DIRECTIONS. Return every line from the records below in which the word "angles" is found.

_ _ _ _ _ _ _

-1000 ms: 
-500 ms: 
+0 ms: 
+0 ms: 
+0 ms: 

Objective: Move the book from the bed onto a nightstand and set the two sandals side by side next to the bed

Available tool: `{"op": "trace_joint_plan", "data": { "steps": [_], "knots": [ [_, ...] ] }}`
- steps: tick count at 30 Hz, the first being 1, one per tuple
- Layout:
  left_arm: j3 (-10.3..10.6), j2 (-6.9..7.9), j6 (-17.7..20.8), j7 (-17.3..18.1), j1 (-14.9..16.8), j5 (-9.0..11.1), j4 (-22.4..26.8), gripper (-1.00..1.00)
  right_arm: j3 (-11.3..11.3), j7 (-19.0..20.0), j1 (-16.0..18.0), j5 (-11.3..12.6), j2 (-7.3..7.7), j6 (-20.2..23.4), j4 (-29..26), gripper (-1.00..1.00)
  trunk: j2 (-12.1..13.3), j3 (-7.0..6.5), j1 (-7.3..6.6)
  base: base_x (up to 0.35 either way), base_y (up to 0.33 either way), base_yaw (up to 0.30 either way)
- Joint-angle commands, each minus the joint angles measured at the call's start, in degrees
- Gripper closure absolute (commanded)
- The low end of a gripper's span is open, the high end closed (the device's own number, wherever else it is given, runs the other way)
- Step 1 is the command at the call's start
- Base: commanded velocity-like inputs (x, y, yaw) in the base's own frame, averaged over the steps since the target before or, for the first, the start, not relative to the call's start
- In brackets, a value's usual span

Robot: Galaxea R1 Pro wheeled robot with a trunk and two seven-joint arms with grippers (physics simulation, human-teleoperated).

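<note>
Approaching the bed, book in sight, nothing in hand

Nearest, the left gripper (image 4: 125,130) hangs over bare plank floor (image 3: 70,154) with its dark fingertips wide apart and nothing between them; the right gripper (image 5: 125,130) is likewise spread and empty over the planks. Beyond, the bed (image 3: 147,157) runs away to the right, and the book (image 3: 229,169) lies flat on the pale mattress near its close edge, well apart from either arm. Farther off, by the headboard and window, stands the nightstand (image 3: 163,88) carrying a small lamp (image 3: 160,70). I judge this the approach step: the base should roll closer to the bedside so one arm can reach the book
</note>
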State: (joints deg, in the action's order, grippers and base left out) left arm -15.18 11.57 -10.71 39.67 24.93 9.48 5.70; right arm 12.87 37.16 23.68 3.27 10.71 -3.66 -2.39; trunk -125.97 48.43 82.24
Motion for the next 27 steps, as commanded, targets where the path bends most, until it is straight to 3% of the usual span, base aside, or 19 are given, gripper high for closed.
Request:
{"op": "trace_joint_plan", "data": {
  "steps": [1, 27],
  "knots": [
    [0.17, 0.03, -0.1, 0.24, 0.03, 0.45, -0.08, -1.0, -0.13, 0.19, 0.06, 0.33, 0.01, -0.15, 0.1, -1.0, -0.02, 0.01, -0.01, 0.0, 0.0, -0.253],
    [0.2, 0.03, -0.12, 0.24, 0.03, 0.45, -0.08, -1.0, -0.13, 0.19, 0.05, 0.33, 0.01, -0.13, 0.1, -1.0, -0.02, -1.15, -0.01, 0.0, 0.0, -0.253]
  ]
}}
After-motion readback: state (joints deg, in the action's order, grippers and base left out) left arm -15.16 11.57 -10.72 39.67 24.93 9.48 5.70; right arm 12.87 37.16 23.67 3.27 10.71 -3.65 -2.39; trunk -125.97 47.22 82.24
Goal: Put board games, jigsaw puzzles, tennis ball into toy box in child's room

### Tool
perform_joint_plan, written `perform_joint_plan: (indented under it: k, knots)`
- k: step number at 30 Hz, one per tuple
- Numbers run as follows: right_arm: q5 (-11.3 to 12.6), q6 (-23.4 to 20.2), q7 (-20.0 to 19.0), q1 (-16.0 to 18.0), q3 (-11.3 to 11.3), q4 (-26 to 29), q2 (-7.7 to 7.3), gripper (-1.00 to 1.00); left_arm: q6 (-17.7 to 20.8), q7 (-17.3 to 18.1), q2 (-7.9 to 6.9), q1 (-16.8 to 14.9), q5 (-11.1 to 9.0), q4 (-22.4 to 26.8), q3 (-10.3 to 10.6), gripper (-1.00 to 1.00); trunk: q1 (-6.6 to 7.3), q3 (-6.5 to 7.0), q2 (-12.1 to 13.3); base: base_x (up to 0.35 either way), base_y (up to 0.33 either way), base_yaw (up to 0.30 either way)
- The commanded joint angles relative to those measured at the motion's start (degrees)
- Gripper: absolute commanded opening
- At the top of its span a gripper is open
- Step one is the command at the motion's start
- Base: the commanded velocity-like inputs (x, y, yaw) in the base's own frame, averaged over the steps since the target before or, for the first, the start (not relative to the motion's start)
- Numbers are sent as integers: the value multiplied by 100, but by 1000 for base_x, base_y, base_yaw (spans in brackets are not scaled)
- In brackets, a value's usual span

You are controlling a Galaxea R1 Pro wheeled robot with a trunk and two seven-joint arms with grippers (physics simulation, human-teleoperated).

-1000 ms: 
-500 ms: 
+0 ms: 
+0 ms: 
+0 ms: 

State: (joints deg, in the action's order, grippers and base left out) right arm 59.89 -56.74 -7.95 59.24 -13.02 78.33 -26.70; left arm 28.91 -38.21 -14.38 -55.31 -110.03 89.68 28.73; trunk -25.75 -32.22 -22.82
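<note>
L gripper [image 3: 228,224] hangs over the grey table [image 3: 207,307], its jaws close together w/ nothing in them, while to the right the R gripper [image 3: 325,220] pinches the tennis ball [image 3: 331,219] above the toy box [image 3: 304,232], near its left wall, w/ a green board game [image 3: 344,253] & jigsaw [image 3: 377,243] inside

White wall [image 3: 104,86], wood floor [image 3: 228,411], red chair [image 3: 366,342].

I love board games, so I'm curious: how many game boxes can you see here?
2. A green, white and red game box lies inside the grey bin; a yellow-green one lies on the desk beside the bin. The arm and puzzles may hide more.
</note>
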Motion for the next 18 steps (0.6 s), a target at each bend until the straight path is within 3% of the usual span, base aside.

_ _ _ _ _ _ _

RESULT OF THIS TASK.
- Joint-angle commands, each minus the joint angles measured at the call's start, in degrees
- The commanded joint angles relative to those measured at the motion's start (degrees)

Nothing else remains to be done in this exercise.